* _Problem requirements_: Write out the data again exactly, skipping every picture.

* _Data block_:
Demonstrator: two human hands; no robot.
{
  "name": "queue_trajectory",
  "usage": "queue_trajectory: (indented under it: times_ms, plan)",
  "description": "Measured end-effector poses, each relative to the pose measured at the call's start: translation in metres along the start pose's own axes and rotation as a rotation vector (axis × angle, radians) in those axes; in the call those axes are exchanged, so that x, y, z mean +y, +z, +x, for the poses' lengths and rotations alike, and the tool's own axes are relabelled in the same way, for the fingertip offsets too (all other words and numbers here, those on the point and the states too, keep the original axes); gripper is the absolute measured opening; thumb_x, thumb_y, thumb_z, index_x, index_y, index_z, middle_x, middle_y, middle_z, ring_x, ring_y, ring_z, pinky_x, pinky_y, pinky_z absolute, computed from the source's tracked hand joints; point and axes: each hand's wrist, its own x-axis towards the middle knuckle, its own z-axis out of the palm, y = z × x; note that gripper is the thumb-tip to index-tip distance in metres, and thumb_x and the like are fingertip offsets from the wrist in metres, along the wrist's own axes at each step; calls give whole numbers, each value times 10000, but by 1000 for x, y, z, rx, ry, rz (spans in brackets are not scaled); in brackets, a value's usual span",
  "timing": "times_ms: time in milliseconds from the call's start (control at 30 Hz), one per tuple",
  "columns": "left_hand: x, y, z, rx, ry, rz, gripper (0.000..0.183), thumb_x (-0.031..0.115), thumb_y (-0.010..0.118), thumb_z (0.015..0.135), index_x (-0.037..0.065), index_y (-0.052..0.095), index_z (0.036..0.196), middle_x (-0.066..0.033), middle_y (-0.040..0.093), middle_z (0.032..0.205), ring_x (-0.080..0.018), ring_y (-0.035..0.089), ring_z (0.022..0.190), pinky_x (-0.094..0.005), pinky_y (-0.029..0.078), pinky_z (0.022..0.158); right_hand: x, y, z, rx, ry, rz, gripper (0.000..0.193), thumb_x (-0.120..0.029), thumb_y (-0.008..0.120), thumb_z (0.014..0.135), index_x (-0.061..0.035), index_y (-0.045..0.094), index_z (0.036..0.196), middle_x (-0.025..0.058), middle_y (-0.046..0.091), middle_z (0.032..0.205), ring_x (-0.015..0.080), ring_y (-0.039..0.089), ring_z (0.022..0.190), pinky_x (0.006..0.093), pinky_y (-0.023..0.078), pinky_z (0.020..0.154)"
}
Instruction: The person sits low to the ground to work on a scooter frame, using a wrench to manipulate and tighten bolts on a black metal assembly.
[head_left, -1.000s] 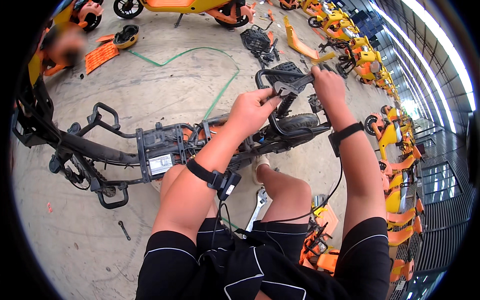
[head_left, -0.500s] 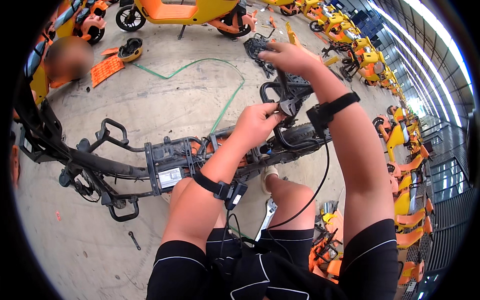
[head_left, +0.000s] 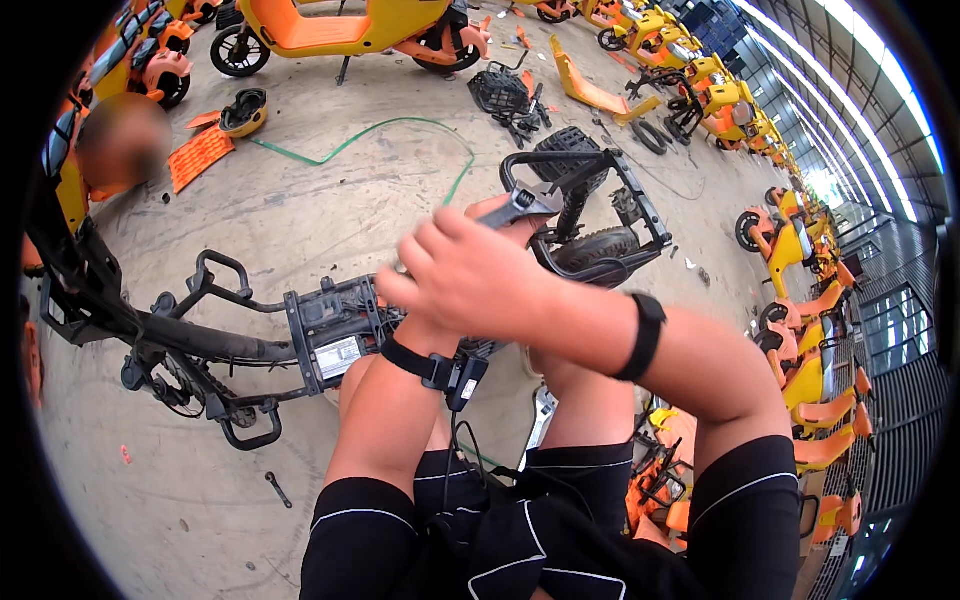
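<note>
An adjustable wrench (head_left: pixel 528 203) is at the rear rack of a stripped black scooter frame (head_left: pixel 220 335), its jaw among the rack tubes. My right hand (head_left: pixel 470 270), slightly blurred, curls around the handle, its forearm crossing in front of my left. Behind it, my left hand (head_left: pixel 518 230) is mostly hidden; its visible fingers close on the wrench near the head. What the jaw grips cannot be made out. Just beyond are the rear tyre (head_left: pixel 597 248) and a black mudguard (head_left: pixel 572 160).
Another, larger wrench (head_left: pixel 540 415) lies by my leg, a small spanner (head_left: pixel 278 490) on the floor at left. Farther off are a yellow helmet (head_left: pixel 243 113), orange panels (head_left: pixel 200 155), a green strap (head_left: pixel 370 130) and a black basket (head_left: pixel 500 92). A yellow scooter (head_left: pixel 350 30) stands beyond; a person is at left.
My right hand has come down and left from above the rack, crossing over my left forearm. The wrench handle has swung from upright toward the left. The view has shifted slightly.
</note>
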Motion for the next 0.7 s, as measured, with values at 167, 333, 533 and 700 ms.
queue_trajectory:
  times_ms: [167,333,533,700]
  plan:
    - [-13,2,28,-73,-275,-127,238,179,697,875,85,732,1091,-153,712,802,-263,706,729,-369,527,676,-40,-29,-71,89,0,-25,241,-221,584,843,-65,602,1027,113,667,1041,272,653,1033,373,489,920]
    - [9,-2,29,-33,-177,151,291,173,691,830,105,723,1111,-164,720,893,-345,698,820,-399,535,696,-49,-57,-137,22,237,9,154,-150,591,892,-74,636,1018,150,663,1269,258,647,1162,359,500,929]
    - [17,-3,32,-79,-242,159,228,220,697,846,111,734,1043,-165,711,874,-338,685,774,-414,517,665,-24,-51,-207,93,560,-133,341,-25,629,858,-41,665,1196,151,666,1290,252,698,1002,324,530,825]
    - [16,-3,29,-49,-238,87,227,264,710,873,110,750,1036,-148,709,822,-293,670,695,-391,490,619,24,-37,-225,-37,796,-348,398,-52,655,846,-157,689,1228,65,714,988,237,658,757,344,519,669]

* _Problem solution_:
Demonstrator: two human hands; no robot.
{
  "name": "queue_trajectory",
  "usage": "queue_trajectory: (indented under it: times_ms, plan)",
  "description": "Measured end-effector poses, each relative to the pose measured at the call's start: translation in metres along the start pose's own axes and rotation as a rotation vector (axis × angle, radians) in those axes; in the call those axes are exchanged, so that x, y, z mean +y, +z, +x, for the poses' lengths and rotations alike, and the tool's own axes are relabelled in the same way, for the fingertip offsets too (all other words and numbers here, those on the point and the states too, keep the original axes); gripper is the absolute measured opening; thumb_x, thumb_y, thumb_z, index_x, index_y, index_z, middle_x, middle_y, middle_z, ring_x, ring_y, ring_z, pinky_x, pinky_y, pinky_z absolute, computed from the source's tracked hand joints; point and axes: each hand's wrist, its own x-axis towards the middle knuckle, its own z-axis out of the palm, y = z × x; note that gripper is the thumb-tip to index-tip distance in metres, and thumb_x and the like are fingertip offsets from the wrist in metres, along the wrist's own axes at each step; calls give whole numbers, each value times 10000, but by 1000 for x, y, z, rx, ry, rz (spans in brackets are not scaled); in brackets, a value's usual span",
  "timing": "times_ms: time in milliseconds from the call's start (control at 30 Hz), one per tuple",
  "columns": "left_hand: x, y, z, rx, ry, rz, gripper (0.000..0.183), thumb_x (-0.031..0.115), thumb_y (-0.010..0.118), thumb_z (0.015..0.135), index_x (-0.037..0.065), index_y (-0.052..0.095), index_z (0.036..0.196), middle_x (-0.066..0.033), middle_y (-0.040..0.093), middle_z (0.032..0.205), ring_x (-0.080..0.018), ring_y (-0.035..0.089), ring_z (0.022..0.190), pinky_x (-0.094..0.005), pinky_y (-0.029..0.078), pinky_z (0.022..0.158); right_hand: x, y, z, rx, ry, rz, gripper (0.000..0.193), thumb_x (-0.120..0.029), thumb_y (-0.008..0.120), thumb_z (0.014..0.135), index_x (-0.061..0.035), index_y (-0.045..0.094), index_z (0.036..0.196), middle_x (-0.025..0.058), middle_y (-0.046..0.091), middle_z (0.032..0.205), ring_x (-0.015..0.080), ring_y (-0.039..0.089), ring_z (0.022..0.190), pinky_x (0.006..0.093), pinky_y (-0.023..0.078), pinky_z (0.020..0.154)"
}
Instruction: The person sits low to the ground to work on a scooter frame, using a wrench to manipulate and tighten bolts on a black metal assembly.
[head_left, -1.000s] 
[head_left, -0.500s] 
[head_left, +0.000s] 
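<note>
An adjustable wrench (head_left: pixel 528 203) is at the rear rack of a stripped black scooter frame (head_left: pixel 220 335), its jaw among the rack tubes. My right hand (head_left: pixel 470 270), slightly blurred, curls around the handle, its forearm crossing in front of my left. Behind it, my left hand (head_left: pixel 518 230) is mostly hidden; its visible fingers close on the wrench near the head. What the jaw grips cannot be made out. Just beyond are the rear tyre (head_left: pixel 597 248) and a black mudguard (head_left: pixel 572 160).
Another, larger wrench (head_left: pixel 540 415) lies by my leg, a small spanner (head_left: pixel 278 490) on the floor at left. Farther off are a yellow helmet (head_left: pixel 243 113), orange panels (head_left: pixel 200 155), a green strap (head_left: pixel 370 130) and a black basket (head_left: pixel 500 92). A yellow scooter (head_left: pixel 350 30) stands beyond; a person is at left.
My right hand has come down and left from above the rack, crossing over my left forearm. The wrench handle has swung from upright toward the left. The view has shifted slightly.
</note>
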Motion for the next 0.7 s, as measured, with values at 167, 333, 533 and 700 ms.
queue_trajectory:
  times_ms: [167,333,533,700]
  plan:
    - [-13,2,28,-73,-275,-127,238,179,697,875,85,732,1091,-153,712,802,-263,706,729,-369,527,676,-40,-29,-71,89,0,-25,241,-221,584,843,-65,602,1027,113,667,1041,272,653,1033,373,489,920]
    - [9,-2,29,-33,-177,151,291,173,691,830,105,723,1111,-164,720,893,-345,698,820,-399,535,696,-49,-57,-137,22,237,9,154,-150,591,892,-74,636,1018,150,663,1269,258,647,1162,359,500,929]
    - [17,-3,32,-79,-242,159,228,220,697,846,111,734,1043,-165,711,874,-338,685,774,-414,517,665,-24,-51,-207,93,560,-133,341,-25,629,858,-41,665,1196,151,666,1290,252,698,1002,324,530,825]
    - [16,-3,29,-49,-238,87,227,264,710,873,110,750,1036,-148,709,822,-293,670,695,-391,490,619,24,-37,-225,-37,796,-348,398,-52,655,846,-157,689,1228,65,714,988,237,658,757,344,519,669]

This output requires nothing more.